ISLAMIC JEW-HATRED AND THE YEMEN UPS BOMB PLOT: ROBERT SPENCER

Islamic Jew-Hatred and the Yemen UPS Bomb Plot  By Robert Spencer On November 1, 2010

URL to article: http://frontpagemag.com/2010/11/01/islamic-jew-hatred-and-the-yemen-ups-bomb-plot/

It was yet another jihad plot against targets in the United States: the bombs, sent from Yemen via UPS, were powerful enough to bring down a cargo airplane. They were addressed to a synagogue in Chicago. Yemeni authorities arrested a twenty-two-year-old female computer engineering student, Hanan al-Samawi, whose telephone number appeared on one of the UPS forms, and then released her without charge after other students protested her arrest [1]. Further investigations centered on language schools in Yemen [2], but as of Sunday evening there were no further arrests. That’s essentially all we know so far, but the plot in itself reveals a great deal about the nature of the jihad we’re facing.

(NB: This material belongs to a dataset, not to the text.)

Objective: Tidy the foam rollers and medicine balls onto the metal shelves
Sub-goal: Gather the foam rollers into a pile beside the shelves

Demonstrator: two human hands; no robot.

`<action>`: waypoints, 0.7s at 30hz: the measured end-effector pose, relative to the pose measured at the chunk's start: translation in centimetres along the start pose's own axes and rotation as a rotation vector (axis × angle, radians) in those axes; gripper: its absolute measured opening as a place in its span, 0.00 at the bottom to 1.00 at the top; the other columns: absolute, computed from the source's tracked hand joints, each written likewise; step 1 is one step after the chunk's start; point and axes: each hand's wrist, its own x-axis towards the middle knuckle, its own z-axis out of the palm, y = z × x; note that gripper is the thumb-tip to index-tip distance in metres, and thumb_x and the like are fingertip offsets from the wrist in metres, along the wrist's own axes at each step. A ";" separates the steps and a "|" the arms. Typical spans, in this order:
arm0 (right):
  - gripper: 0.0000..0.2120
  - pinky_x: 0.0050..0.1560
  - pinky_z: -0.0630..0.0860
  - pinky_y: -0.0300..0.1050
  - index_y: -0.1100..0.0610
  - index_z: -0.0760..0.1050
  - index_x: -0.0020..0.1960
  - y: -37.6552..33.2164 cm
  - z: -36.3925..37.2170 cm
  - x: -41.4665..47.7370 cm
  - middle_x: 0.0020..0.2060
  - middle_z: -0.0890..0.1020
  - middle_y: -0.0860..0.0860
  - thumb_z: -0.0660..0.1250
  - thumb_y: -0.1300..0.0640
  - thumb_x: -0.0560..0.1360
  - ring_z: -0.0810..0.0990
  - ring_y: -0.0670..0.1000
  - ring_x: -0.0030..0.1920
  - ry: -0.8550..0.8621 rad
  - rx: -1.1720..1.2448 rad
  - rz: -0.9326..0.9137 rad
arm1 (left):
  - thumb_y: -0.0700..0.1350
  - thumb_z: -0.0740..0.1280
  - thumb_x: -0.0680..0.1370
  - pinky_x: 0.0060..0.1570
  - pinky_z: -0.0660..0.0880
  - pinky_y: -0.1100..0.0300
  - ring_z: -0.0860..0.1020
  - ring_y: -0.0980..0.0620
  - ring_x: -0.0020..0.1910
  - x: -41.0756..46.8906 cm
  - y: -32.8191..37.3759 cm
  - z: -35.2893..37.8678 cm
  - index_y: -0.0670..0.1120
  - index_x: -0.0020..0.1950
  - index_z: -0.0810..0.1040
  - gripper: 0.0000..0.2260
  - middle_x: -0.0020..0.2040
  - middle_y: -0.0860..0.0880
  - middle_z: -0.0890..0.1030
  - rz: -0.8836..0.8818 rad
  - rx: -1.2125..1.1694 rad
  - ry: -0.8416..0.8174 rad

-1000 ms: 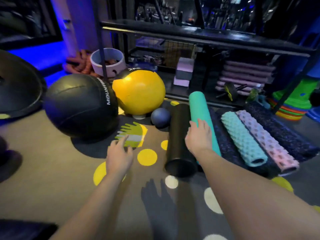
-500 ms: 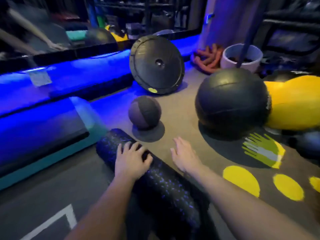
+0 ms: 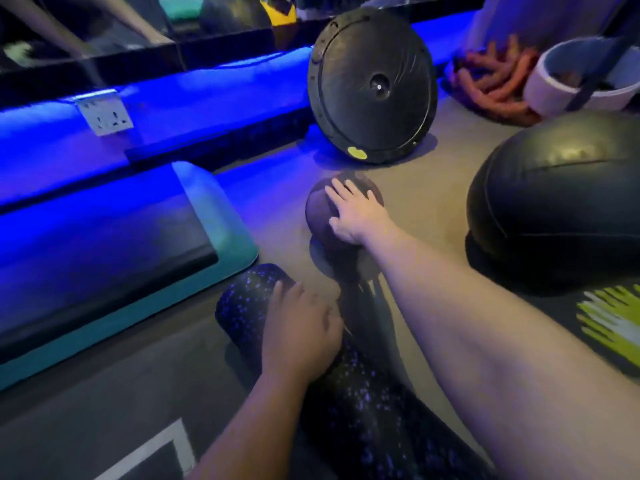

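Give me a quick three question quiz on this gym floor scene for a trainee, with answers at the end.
1. Which hand rests on the small ball?
2. The left hand is on: A the speckled foam roller, B a dumbbell, C a yoga mat?
3. True or false: the small ball sits on a metal shelf.
Key: 1 the right hand; 2 A; 3 false, it is on the floor.
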 end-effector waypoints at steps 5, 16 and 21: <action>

First, the target: Rabbi Michael R. Zedek of Emanuel Congregation in Chicago said [3] that he had been told that four bombs had been sent to synagogues in Chicago. Zedek had the impression that his Emanuel Congregation was not the jihadists’ specific target, but rather that they had meant to bomb Congregation Or Chadash, a gay-and-lesbian oriented synagogue sharing an address with Emanuel.

Rabbi Larry Edwards of Congregation Or Chadash was mystified as to how his synagogue ended up being targeted by Islamic jihadists in Yemen and, apparently, Egypt: someone there recently visited Emanuel Congregation’s website 83 times in a single day. “We’re rather puzzled,” Edwards said, “at how a little congregation like ours would get on the radar as a target for somebody. I’m hoping for more information.” Noting the numerous and suspicious website visits from Egypt, Zedek said: “I think we’re interesting, but not that interesting.”

Ah, but they are that interesting to Islamic jihadists. It is important in this connection to recall that the primary target in the November 2008 jihad attacks in Mumbai, in which jihadists murdered 173 people, the primary target was not Mumbai’s Taj Mahal Palace & Tower hotel or the Cama Hospital, where some of the attacks occurred. Rather, it was Nariman House, a small Jewish center in Mumbai [4]. Journalist Somendra Sharma of India’s DNA (Daily News & Analysis) reported in January 2009 that “the terrorists themselves were in no doubt that Nariman House was the prime focus.” Jihad terrorist Mohammed Amir Iman Ajmal (a.k.a. Kasab), noted Sharma, “reportedly told the police they wanted to sent a message to Jews across the world by attacking the synagogue.”

The Mumbai jihad plotters spent most of their planning time making sure that the murders at Nariman House would go off without a hitch. “The Nariman House operation has to be a success,” said Ajmal. Sharma added that according to Ajmal’s statements, “as far as Nariman House was concerned, there should not be even a minimal glitch in finding it and capturing it.” Another jihadist involved in this attack explained that he had been warned by operatives of the Pakistani jihadist group Lashkar-e-Taiba (Army of the Righteous) “that Nariman House was their most secret operation and must not be compromised at any cost.”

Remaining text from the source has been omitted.